PRINCIPIO DI PROPORZIONALITA' E TRASPARENZA
La citata giurisprudenza ha altresì elevato il principio di proprorzionalità al rango di norma costituzionale, quale elemento regolatore che estende il suo campo d'azione anche sull'attività legislativa comunitaria. Da ciò consegue che uno stato dell'Unione Europea non può attribuire ad un intero settore economico (quello bancario) il diritto di imporre alla clientela condizioni economiche che sia l'effetto di asimmetria informativache consenta ai professionisti del credito di imporre sistematicamente contratti i cui reali ed effettivi oneri siano occultati al contraente debole, e consenta attraverso contratti di massa, di contenere condizioni economiche sproporzionate che consentono di trarre un profitto ingiustificatamente esorbitante . Il magistrato, pertanto, in ossequio al principio di proporzionalità deve disapplicare tutte quelle norme che determinano o favoriscono il conseguimento di un profitto eccessivo dalle obbligazioni pecuniarie come l'art. 25 c. 2 d. lgs. 342/1999, ed interpretare la legge antiusura alla luce del principio di proporzionalità.
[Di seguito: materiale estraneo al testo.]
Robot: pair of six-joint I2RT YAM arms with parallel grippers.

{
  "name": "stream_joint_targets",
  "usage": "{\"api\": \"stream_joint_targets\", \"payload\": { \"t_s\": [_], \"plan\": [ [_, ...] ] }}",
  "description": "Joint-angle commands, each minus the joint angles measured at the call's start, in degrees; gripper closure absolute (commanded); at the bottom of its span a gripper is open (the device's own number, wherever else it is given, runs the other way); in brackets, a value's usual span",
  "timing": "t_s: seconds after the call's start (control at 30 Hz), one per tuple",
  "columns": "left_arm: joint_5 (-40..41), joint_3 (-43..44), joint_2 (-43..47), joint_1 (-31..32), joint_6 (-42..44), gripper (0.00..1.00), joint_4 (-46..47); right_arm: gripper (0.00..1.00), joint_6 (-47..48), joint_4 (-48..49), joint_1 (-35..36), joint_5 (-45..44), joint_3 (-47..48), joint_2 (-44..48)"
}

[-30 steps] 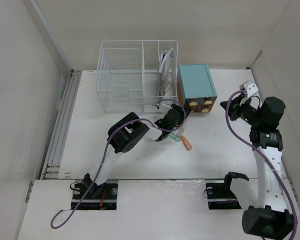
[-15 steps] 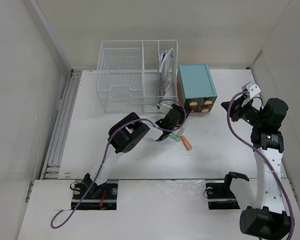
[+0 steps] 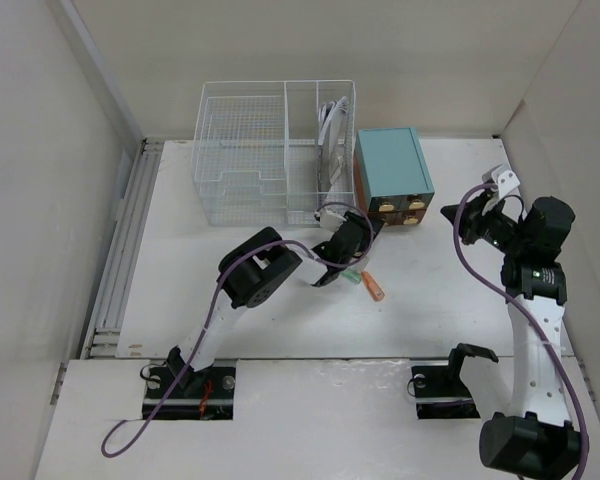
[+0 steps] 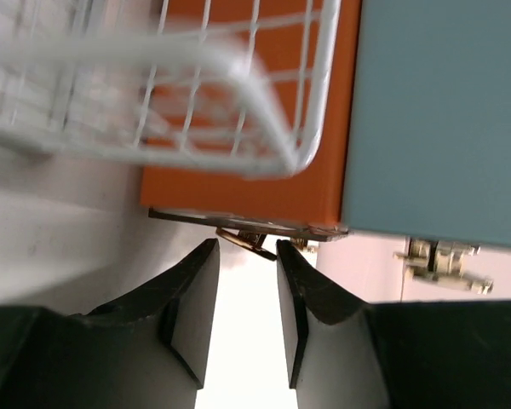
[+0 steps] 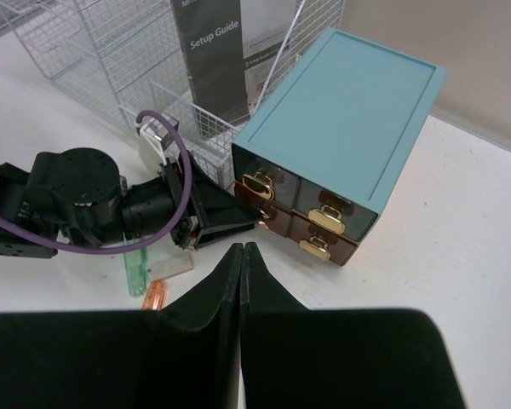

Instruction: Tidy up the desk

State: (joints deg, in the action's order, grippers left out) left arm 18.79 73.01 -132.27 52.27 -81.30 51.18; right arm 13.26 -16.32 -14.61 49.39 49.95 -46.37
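The white table (image 3: 180, 300) runs from the arm bases to the back wall. Over its right side the right end effector (image 5: 242, 249) hangs closed and empty. Mid-table lie a green pen (image 5: 134, 274) and an orange pen (image 5: 155, 296). Just beyond them the left end effector (image 4: 245, 247) is partly open, its tips at a brass handle (image 4: 238, 239) on the teal drawer box (image 3: 390, 165). A wire basket (image 3: 240, 150) stands beside the box.

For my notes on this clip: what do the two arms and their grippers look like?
The left arm and right arm share white links, bulky black joint housings and a purple cable looping alongside. The left gripper and right gripper have matte black fingers tapering like wedges.
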Motion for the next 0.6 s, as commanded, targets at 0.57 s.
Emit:
{"api": "stream_joint_targets", "payload": {
  "t_s": [0.57],
  "plan": [
    [0.6,-13.9,6.0,8.0,-1.8,0.72,8.8,1.0,-0.6,1.2,-0.3,1.5,-0.1,1.3]
  ]
}}
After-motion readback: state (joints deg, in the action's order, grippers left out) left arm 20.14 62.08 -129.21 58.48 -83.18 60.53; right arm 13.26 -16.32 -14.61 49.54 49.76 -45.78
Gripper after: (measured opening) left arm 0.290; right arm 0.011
PRINCIPIO DI NON DISCRIMINAZIONE
Unitamente al principio di proporzionalità deve altresì essere rispettato il principio di non discriminazione sancito dall'art. 1 bis TUE.
La Corte di Lussemburgo ha statuito che il principio di non discriminazione deve essere rispettato anche nei rapporti tra imprese e tra imprese e consumatori (Causa C-5/73 Balkan, punto n. 5 della massima e C-265/87, Schraeder, punti nn. 3 e 26).
È importane, a questo punto richiamare la nota sentenza della Corte del 14 luglio 1981 nella causa C-172/80 Zuechner nella quale fu statuito che "le banche commerciali sono imprese ai sensi dell'art, 85 n. 1 del Trattato" e pertanto non godono di nessuna esenzione o trattamento privilegiato quali quelli previsti dallo status di imprese "incaricate della gestione di servizi d'interesse economico generale" in riferimento all'allora vigente §2 dell'art. 90 del Trattato CE.
Venendo adesso a trattare l'apertura di credito in conto corrente, si rileva come le imputazione degli addebiti sono fatte al solo capitale, per cui le competenze non sono mai estinte restando quindi in conto. Tale situazione produce una plurima progressione geometrica che vede agire trimestralmente quattro meccanismi di incremento delle competenze: gli interessi che incrementano se stessi e la cms e, quest'ultima, che incrementa se stessa e gli interessi.
Preso atto di tale situazione giuridica è possibile adesso ritagliare quelle sentenze comunitarie che anno affermato e ribadito i principi enunciati inevitabilmente applicabili anche al sistema bancario. Prima tra tutte la sentenza relativa alla Causa C-389/08 Base NV- Belgacom, nella quale al punto 33 afferma l'imperatività del "rispetto dei principi di obbiettività, trasparenza, non discriminazione e proporzionalità" e l'esigenza di "limitare le distorsioni del mercato tutelando nel contempo l'interesse pubblico".
I principi affermati che, si ricorda, sono norme giuridiche direttamente applicabili nel nostro ordinamento anche in disapplicazione di norme nazionali contrastanti, portano ad una prima semplice conclusione: l'art. 25 c. 2 d. lgs. 342/1999 e la delibera CICR 9 febbraio 2000, che derogano al divieto posto dall'art. 1283 c.c. in solo favore dei contratti posti in essere dal sistema bancario, sono illecite e quindi devono essere disapplicate dal Giudice a quo.